WOD: 5 Rounds for time of:
10 Kettlebell thruster, right arm
10 Kettlebell thruster, left arm
10 Kettlebell swing, right arm
10 Kettlebell swing, left arm
20 Pistols, alternating legs

* I completed three rounds in 18:27, not the prescribed 5. I used a 35# KB. This was the first time where my pistols were suffering and I could feel something different in my ligaments. My back squats were off as well.
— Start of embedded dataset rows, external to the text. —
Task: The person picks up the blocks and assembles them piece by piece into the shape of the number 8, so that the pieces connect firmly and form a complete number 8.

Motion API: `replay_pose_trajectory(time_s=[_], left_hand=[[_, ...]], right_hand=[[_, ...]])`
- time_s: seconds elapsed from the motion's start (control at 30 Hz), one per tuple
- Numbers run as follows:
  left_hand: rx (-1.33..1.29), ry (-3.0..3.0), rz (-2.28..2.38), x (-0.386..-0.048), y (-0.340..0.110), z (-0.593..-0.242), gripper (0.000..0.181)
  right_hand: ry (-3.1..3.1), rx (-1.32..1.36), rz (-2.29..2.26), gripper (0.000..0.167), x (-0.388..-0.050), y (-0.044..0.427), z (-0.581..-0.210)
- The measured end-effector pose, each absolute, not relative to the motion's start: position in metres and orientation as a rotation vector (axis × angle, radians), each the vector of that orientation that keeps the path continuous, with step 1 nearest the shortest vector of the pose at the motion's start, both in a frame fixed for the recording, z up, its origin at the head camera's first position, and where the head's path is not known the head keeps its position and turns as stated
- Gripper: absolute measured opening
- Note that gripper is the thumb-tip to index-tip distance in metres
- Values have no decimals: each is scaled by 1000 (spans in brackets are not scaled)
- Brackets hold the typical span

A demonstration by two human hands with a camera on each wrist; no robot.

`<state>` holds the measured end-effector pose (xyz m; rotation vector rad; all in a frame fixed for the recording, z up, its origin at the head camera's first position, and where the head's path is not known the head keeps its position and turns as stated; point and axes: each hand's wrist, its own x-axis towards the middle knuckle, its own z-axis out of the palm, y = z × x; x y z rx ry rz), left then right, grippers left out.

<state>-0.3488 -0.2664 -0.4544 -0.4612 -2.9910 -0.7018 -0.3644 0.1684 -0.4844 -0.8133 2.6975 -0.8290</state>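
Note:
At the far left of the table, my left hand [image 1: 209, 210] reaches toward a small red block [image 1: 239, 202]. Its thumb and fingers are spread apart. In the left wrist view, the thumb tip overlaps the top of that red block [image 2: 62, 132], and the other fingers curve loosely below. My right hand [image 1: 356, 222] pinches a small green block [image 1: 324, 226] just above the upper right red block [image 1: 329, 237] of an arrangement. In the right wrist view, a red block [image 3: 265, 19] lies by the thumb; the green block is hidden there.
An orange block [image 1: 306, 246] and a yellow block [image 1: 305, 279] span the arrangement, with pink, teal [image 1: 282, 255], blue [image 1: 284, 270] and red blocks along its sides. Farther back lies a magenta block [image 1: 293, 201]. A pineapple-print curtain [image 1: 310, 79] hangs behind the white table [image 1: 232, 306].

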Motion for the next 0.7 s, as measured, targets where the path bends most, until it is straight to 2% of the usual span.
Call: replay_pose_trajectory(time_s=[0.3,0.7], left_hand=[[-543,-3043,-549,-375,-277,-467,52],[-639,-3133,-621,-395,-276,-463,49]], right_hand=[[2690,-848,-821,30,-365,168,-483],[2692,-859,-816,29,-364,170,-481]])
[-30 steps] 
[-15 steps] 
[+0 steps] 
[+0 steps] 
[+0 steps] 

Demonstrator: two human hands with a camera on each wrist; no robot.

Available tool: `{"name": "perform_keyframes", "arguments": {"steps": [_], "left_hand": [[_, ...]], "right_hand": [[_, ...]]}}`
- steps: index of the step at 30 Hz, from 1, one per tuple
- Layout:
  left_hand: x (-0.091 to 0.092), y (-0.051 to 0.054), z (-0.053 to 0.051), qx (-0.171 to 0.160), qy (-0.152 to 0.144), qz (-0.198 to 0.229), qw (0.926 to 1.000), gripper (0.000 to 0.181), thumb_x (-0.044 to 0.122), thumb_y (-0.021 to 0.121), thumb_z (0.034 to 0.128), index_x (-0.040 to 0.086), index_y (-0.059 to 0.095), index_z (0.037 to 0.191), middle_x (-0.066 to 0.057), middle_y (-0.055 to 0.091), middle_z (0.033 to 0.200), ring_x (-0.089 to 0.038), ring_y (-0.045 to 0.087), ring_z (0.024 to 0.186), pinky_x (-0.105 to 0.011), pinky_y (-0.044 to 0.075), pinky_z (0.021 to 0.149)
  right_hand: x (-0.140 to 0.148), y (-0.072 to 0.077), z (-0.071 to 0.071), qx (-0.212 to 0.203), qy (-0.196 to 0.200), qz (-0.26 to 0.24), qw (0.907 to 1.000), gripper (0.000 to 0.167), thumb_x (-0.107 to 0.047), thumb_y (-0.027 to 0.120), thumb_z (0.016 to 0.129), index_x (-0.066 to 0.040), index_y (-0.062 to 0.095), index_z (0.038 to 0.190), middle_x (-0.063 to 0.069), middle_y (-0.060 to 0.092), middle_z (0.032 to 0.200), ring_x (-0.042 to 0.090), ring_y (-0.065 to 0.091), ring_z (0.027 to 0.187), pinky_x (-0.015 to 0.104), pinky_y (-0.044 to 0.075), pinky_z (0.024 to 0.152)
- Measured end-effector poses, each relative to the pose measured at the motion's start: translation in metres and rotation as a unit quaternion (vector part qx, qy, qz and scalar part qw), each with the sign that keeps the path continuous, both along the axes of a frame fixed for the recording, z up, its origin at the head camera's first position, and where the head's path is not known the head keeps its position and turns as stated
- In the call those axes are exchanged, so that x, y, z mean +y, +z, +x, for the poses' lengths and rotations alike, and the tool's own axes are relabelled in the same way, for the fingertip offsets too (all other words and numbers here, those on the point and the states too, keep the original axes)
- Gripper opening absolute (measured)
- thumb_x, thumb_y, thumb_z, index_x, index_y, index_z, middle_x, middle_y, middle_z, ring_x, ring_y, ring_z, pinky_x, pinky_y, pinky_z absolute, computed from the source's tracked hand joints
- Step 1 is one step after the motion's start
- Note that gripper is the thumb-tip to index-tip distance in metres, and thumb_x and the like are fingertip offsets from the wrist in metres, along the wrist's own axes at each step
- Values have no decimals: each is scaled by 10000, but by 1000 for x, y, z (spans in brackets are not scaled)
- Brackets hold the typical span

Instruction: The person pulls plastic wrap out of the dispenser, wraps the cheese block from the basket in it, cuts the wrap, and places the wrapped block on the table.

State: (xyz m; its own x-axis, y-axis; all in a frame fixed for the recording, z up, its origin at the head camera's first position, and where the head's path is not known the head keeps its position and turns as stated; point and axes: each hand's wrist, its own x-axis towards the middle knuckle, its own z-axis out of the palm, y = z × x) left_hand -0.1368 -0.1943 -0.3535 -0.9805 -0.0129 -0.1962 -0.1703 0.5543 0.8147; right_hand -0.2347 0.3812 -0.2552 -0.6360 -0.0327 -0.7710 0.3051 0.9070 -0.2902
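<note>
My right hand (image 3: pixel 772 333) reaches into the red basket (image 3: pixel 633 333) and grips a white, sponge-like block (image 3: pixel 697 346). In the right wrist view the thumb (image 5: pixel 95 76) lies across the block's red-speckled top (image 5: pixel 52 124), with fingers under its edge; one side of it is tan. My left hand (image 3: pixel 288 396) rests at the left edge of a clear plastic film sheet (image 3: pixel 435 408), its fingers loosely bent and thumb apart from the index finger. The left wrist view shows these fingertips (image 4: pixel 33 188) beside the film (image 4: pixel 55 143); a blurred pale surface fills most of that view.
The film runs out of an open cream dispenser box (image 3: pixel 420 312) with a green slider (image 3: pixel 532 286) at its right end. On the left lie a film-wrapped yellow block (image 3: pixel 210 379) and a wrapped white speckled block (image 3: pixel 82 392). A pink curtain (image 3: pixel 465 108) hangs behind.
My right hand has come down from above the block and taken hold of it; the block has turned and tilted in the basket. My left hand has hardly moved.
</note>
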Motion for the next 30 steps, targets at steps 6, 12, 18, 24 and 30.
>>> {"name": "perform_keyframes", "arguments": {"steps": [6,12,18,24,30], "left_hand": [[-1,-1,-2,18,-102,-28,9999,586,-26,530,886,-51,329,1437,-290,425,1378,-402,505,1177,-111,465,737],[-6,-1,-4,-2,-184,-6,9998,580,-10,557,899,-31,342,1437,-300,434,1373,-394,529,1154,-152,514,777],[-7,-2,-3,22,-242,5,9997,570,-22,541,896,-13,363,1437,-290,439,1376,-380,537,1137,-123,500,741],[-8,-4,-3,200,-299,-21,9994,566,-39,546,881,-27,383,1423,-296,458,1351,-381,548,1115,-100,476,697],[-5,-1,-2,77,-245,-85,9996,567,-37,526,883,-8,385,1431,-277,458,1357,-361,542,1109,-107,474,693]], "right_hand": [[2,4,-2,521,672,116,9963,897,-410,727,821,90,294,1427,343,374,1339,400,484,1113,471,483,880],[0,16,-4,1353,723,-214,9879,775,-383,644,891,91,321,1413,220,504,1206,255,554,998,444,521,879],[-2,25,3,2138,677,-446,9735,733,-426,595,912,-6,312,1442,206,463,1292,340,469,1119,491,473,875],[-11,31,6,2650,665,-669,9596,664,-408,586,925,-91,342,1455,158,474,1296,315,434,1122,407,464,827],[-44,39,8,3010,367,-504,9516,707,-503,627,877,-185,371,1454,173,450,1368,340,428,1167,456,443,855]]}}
Rewind a bit...In early May of 2010, I competed in the Central East Regional Qualifier where athletes qualify for the CrossFit Games. I was about 9 weeks pregnant (I thought I was further along at that point which was prior to the first ultrasound). I placed 10th overall and following the competition I told my mom (on Mother's Day and the rest of the KoP crew I was expecting). I was happy with my performance, but already people were beginning to notice that I wasn't myself when competing. I was a little slower and more timid, although I did pull my all time PR in a deadlift at 280# on May 8th. Training prior to Regionals was an UNKNOWN -I had no idea how my body was going to react; One of many CrossFit slogans is prepare for the unknown and unknowable and I often think about that when pregnant. There is a huge unknown because each woman is different, there can be little standardization among anyone or the advice given.

If you are reading this blog there is a good chance you already know a good bit about me, I run CrossFit King of Prussia (more info at I have a job where I change peoples lives on a daily basis and make them healthier by contributing to quality of life in a variety of ways; most effectively through CrossFit. I also have the opportunity to work on the CrossFit Headquarters Training staff and travel to Level 1 certifications to teach CrossFitters more about, what else but....CrossFit.